* Problem statement: Could you repeat the whole listing below exactly as it stands?

* Material provided:
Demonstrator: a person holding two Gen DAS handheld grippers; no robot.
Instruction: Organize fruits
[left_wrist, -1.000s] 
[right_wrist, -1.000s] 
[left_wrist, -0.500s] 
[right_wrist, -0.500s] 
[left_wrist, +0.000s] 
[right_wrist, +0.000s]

* Exercise response:
Demonstrator: a person holding two Gen DAS handheld grippers; no robot.
Instruction: Organize fruits
[left_wrist, -1.000s] 
[right_wrist, -1.000s] 
[left_wrist, -0.500s] 
[right_wrist, -0.500s] 
[left_wrist, +0.000s] 
[right_wrist, +0.000s]

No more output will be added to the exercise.